L6 - Linear Regression Flashcards
What is the purpose of a simple linear regression?
Simple linear regression involves fitting a line of best fit to a scatterplot of figures representing two linearly related variables (X) and (Y).
What are the 6 features of a simple linear regression?
- Line of best fit
- Method of least squares
- Variance partitioning and residuals
- Coefficient of determination (R-squared)
- Regression equations/interpretation
- Coefficients and beta values
How do we develop a ‘line of best fit’
Find the y axis and then the intercept
Y = MX + C
What is the difference between a multiple regression and a linear regression?
Multiple regression has multiple predictors
Linear regression has a single predictor
What is the total variance in a regression?
How far your actual score is from the y bar (estimated value)
Total variance is calculated as Y - Ybar (Y = actual score, Ybar is original estimate)
- Y actual = top*
- Y1 (regression line) = middle*
- Y original prediction (i.e. class average) = Ybar*
- Y1 is an improvement on the original predictor*
- This is explained variance (i.e. improvement)- this is the “regression component”, the bit you have explained*
What is the difference between Y and Y1 in this example called?
The Residual (Error) of the model
How far off the model is from the actual number
If you take Y actual from Y1 (predicted) of every person, square them and then add them up, what do you get?
The Error Sum of Squares
Amount of variance we have not been able to explain with the variables
“Error variance”
What is the total sum of squares?
Tot SS = difference between actual scores and the mean value of Y.
For every Y person in the study, we square their results and then add the numbers up (DOUBLE CHECK NOT SURE)
What is the Regression Sum of Squares (RSS)?
The Explained Variance.
The difference between the original average estimate and the closer estimate after a regression has been done
Calculation: sum of (predicted value - roughest estimate)
What is the calculation of R2 (R-squared)?
RSS/TSS
(TSS = total sum of squares)
(RSS = regression sum of squares)
What is the multiple coefficient of determination (R2)?
Coefficient of determination (R2) is the proportion of total variance explained by the model
- When it is high, the line is really close to the actual points.

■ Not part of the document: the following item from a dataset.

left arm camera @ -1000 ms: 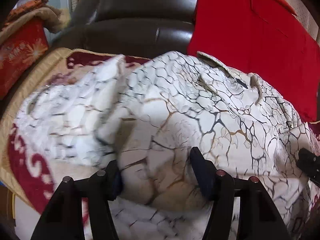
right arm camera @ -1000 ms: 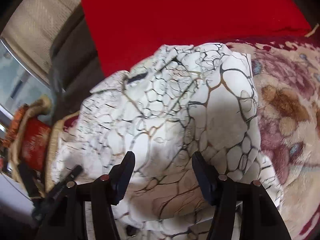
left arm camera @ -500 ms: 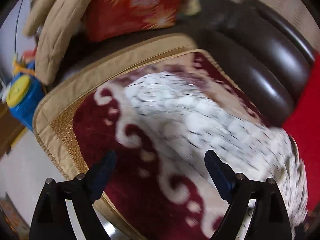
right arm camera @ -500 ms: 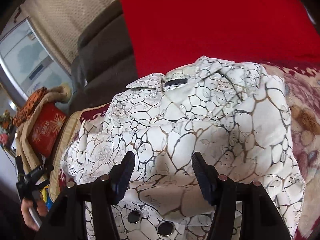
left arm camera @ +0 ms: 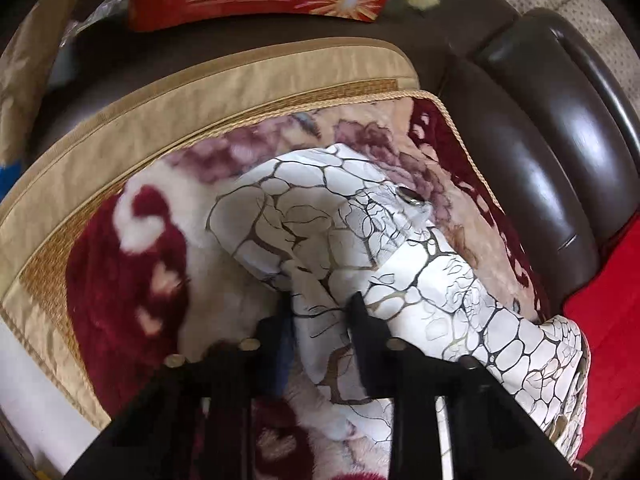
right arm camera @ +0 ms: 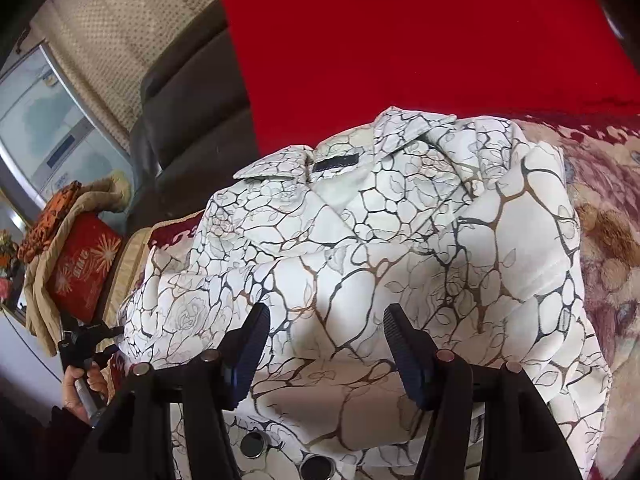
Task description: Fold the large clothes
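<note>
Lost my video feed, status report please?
Left gripper shut on jacket sleeve. Right gripper open over jacket. Nothing in the way.

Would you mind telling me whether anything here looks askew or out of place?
Nothing is damaged or spilled. The jacket lies rumpled rather than flat, and its sleeve trails out crooked onto the blanket, pinched in the left gripper.

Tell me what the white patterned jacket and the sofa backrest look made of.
Jacket: apparently thin woven cloth, matte, with a printed crackle pattern; it creases sharply and bunches in the left gripper. Sofa backrest: probably leather or imitation leather, dark brown, smooth, with glossy highlights on its padded rolls.
</note>
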The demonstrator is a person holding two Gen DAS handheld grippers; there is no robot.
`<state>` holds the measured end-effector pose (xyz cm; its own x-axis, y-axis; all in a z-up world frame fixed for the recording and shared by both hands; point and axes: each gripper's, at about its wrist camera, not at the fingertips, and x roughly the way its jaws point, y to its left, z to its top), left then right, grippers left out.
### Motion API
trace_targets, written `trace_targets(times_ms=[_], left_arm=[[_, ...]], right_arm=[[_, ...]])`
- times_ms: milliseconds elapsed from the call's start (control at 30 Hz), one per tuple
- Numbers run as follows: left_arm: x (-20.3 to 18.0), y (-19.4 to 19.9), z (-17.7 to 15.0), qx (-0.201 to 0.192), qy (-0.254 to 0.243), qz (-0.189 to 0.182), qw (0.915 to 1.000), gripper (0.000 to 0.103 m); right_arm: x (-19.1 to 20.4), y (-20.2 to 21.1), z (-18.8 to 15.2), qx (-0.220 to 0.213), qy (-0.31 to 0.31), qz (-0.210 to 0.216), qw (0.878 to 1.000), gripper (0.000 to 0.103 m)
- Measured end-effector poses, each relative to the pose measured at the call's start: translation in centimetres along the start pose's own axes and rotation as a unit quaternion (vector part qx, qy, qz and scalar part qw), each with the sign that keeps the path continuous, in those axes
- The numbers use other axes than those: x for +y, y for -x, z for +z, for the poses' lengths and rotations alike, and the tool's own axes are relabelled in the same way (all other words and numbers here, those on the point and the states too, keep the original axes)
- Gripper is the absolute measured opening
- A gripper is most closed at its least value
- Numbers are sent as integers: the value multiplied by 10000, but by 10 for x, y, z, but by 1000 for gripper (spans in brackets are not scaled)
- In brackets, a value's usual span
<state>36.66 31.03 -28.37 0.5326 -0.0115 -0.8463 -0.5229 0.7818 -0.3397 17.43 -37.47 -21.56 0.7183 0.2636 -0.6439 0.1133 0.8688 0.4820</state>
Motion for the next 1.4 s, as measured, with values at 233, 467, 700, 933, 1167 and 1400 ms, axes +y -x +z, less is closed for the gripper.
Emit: trace_targets(times_ms=[233, 467, 700, 933, 1167, 1400], left_arm=[[-78, 62, -6, -647, -1265, -231, 9896, 7], [-231, 165, -79, -1174, -3265, -1085, 9316, 6], [-342, 228, -205, -774, -4861, -2106, 8446, 7], [-354, 216, -250, -545, -5245, -2335, 8169, 83], [-323, 143, -214, -670, -4787, -913, 8706, 83], [-270, 73, -205, -555, -4602, 299, 8856, 83]], right_arm=[[-14, 20, 8, -321, -169, -56, 9993, 63], [-46, 47, 21, -659, -697, 0, 9954, 63], [-78, 72, 32, -935, -1220, 135, 9880, 63], [-103, 84, 38, -1025, -1642, 425, 9802, 74], [-94, 71, 40, -768, -1514, 658, 9833, 74], [-39, 35, 32, 59, -477, 1018, 9936, 68]])
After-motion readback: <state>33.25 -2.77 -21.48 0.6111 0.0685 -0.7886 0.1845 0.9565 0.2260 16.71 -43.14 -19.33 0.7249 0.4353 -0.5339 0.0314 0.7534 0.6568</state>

The variables are capturing the variance (the rough estimate of the mean). It’s doing really well at explaining the variance. When it is low, you are not.*
- Tells us how correlated the Y variable is related to the X variable.*
How do you know if (R2) is meaningful (significant)? (e.g. is 20% of the variance meaningful?)
F test
F Ratio of systematic explained variance to error variance
Between sum of squares and within sum of squares
If between is bigger, then you have a difference between your groups that is bigger than the difference within your groups and then it is significant
What does a significant F ratio mean?
Your model is significant in explaining a meaningful amount of variance in the results (Y)

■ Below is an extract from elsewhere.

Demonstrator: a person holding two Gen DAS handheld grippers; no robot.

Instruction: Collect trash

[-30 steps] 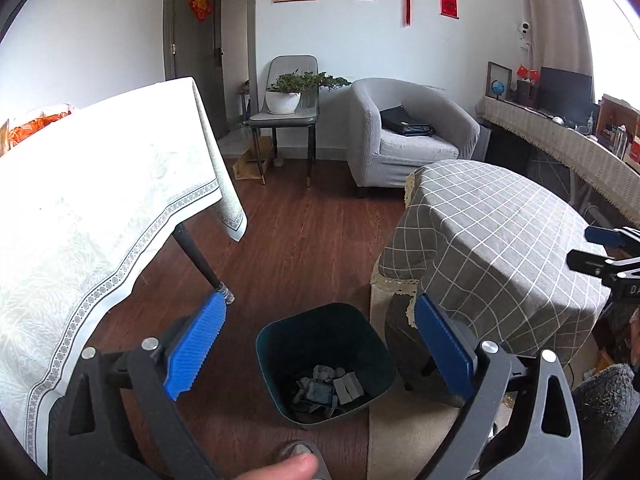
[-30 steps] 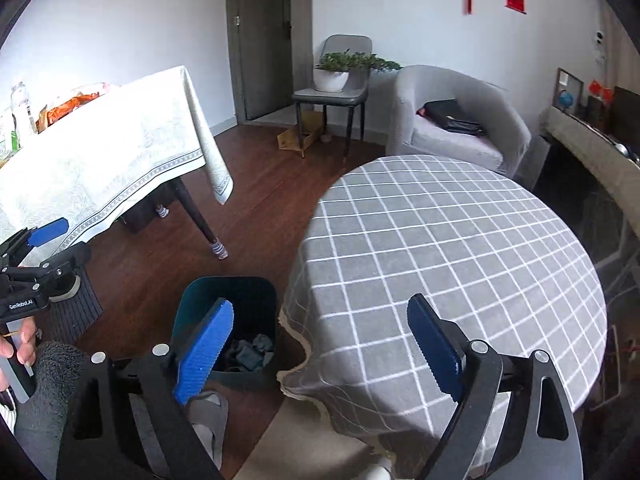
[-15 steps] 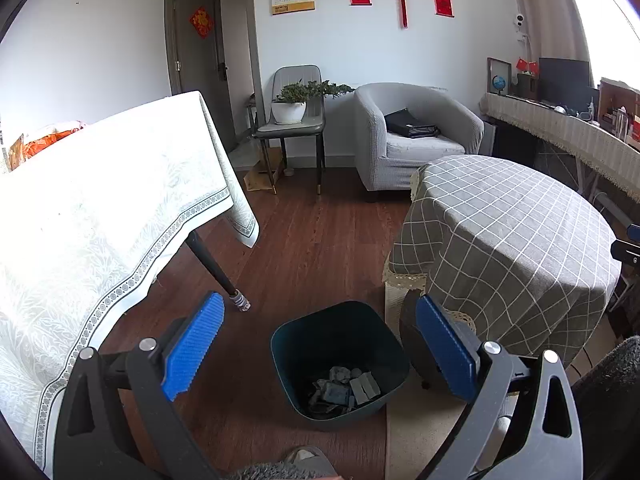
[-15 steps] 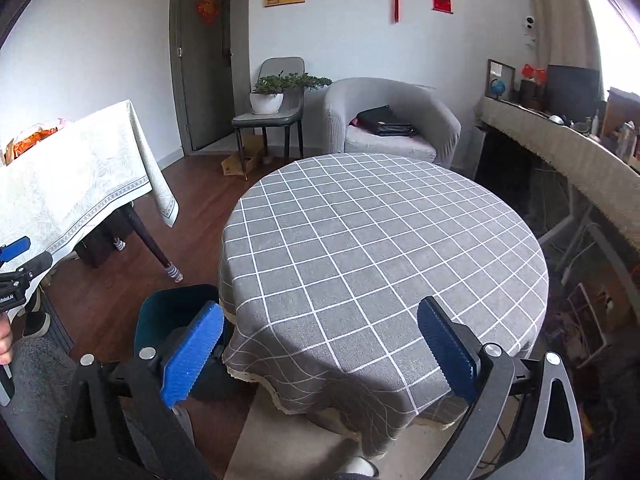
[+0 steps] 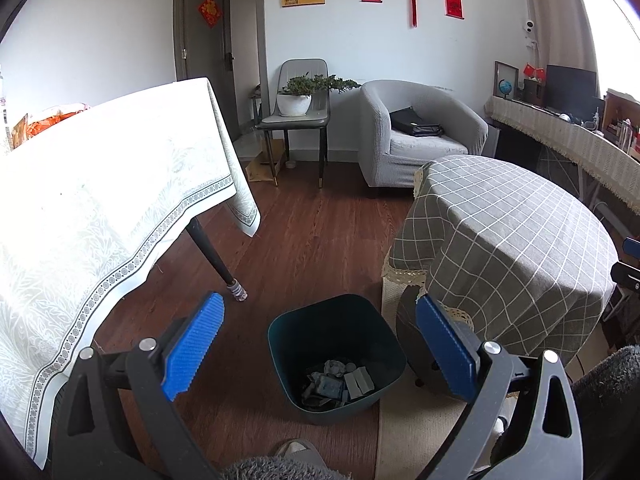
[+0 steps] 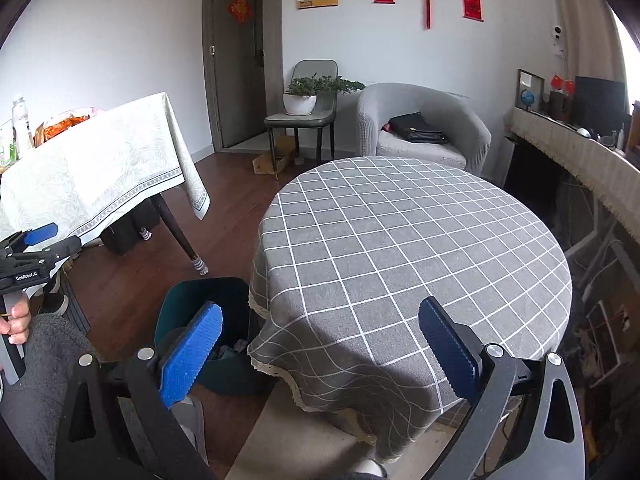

When is a small F ratio still likely to be significant?
When the population size is smaller
How do you interpret a regression equation?
Example: Y= 45.67 + 0.67Age
Always has an exam question on this
Example: Y= 45.67 + 0.67Age,
means that 1 unit changes in age lead to 1 unit (.67 unit) increases in Y.
Each increase in age, is associated with a .67 increase in Y
What does the coefficient (.67) mean?
Each unit increase in age is associated with a .67 increase in Y
What is a Beta Value?
Standardised values that can be compared.
What happens when you have a strong beta value?
The stronger they are, the stronger the relative importance of each predictor
How do you calculate a Beta Value (standardise the coefficients)
Get SD of dependent measure and divide by SD of particular predictor and multiple that by each coefficient.
What is the main issue with a regression coefficient?
It doesn’t tell you which variable is most important, there’s no effect size
The size of the coefficient will differ depending on the measure
Comparing regression coefficients tells you nothing about the imporatance of the variable.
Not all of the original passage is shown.